Youngstown Country Club
Home from home
A club with history, Youngstown was designed in 1911 by Walter Travis and redesigned in 1924 by Donald Ross. Walking into Youngstown I felt immediately comfortable.
No welcome committee, no open clubhouse, but just a sense of belonging. It would have been great to see the clubhouse with the heating on, in full swing to soak up the warmth and atmosphere that I could only imagine.
With the exception of cart paths mapped out like grey capillaries around the course, the course itself was akin to many English courses. Not that this was a problem – in fact it was quite nice to see the broad selection of golf courses available in Trumbull County and along the Penn Ohio Golf Trail.
Although there were slight elevation changes and carts were in use, I did think Youngstown would make a good walking course.
Hole 1 is a strong opening hole. An elevate tee box to a narrowing green between humps to a reachable in regulation par 4 hole of 390/375 yards. Once through the humps, the clubhouse blends into the background never to be see again until the 9th.
As many courses of that era, the course played nine out, nine in.
The sun was shining but not offering a lot of warmth that day. With the mottled skies whose cloud ranged from white to grey to blue were an artistic backdrop to the varied tall trees often lining the fairways.
Structural stone walls shape the 7th tee, giving a slight rise and of course the sense of being able to hit long and down the middle of this 312/512 par 5 SI 1/7 hole.

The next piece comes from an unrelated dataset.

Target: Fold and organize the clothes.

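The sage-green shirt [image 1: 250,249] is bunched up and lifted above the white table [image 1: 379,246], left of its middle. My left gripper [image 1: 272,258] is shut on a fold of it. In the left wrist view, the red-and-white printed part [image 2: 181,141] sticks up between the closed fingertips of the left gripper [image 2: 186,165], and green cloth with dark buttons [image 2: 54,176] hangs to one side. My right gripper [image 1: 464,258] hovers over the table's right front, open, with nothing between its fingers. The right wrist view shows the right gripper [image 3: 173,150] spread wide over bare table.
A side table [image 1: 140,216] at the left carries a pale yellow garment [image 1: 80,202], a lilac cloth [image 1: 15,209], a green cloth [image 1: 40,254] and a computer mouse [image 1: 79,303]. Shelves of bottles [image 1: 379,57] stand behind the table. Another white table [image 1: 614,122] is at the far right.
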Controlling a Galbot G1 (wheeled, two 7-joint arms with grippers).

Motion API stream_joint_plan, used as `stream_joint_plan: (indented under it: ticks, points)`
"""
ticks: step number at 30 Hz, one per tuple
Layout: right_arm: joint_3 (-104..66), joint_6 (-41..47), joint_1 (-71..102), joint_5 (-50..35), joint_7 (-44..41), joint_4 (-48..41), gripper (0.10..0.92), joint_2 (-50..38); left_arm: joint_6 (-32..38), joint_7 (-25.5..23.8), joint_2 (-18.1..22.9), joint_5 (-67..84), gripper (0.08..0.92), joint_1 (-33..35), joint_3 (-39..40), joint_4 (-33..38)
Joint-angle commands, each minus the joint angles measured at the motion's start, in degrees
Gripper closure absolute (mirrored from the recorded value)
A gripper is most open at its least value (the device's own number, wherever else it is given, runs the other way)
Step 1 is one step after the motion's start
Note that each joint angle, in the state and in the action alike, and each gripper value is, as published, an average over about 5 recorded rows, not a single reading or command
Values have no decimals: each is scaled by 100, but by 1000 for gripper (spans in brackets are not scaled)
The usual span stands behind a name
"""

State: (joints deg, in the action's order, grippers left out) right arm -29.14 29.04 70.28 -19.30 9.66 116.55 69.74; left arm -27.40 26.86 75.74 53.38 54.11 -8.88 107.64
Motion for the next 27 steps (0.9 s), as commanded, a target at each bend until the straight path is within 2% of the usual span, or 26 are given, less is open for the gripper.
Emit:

A little water to the left of the tee came into play on hole nine.
Whilst not obsessed with bunkers, they were plentiful as shallow grainy patches in ball capturing landing positions, usually on the approach!
On reaching hole nine you understand the enormity of the water dissecting the tee box to the green. At only 94/145 yards the water was in play for most of the distance, offering a little bale out between the tee and the water. With such a big target green going for it was the way forward. However, hit too long meant a challenging putt back – downhill towards the water. Shallow bunkers right and left meant accuracy was also key. Once you’ve played this hole, don’t forget to look back towards the tee, and note the planting, spelling out the initials for Youngstown Country Club on the bank below the tee.
Youngstown was shaping up to be a really nice course.
The back of the 12th green, another par 3 was a large sculpture depicting the CYC logo – clearly thought had been put into the placement of such artwork to maximise the playing experience yet reminding you where you were.
Hole 13, whilst fairly nondescript off the tee came into its own the closer to the green you got. A narrowing as they fairway swayed first left then right before being met with a necklace of bunkers protecting the green. Offset by the changing colours of the trees made this a good visual hole to enjoy.
The 4th par 3 of the course came at hole 16. I’m choosing to mention this hole as it was a bit silly with its big green that sloped back to front and the hill being difficult to stop your ball on made putting a bit of a joke. I walked away with a 5 after going back and forth up and down the hill with one ball rolling back to my feet.
Everyone seems to remember the closing hole, and the 18th at Youngstown was no different. A par 4 of 279/455 yards, this SI4/8 hole was a good steady hole to finish. Tree lined and another large green with a protective bank behind. The clubhouse, of mock Tudor style eves stood on the hillock behind the green’s rear to welcome the golfers in – sadly we were whisked off and not given the opportunity to enjoy the clubhouse.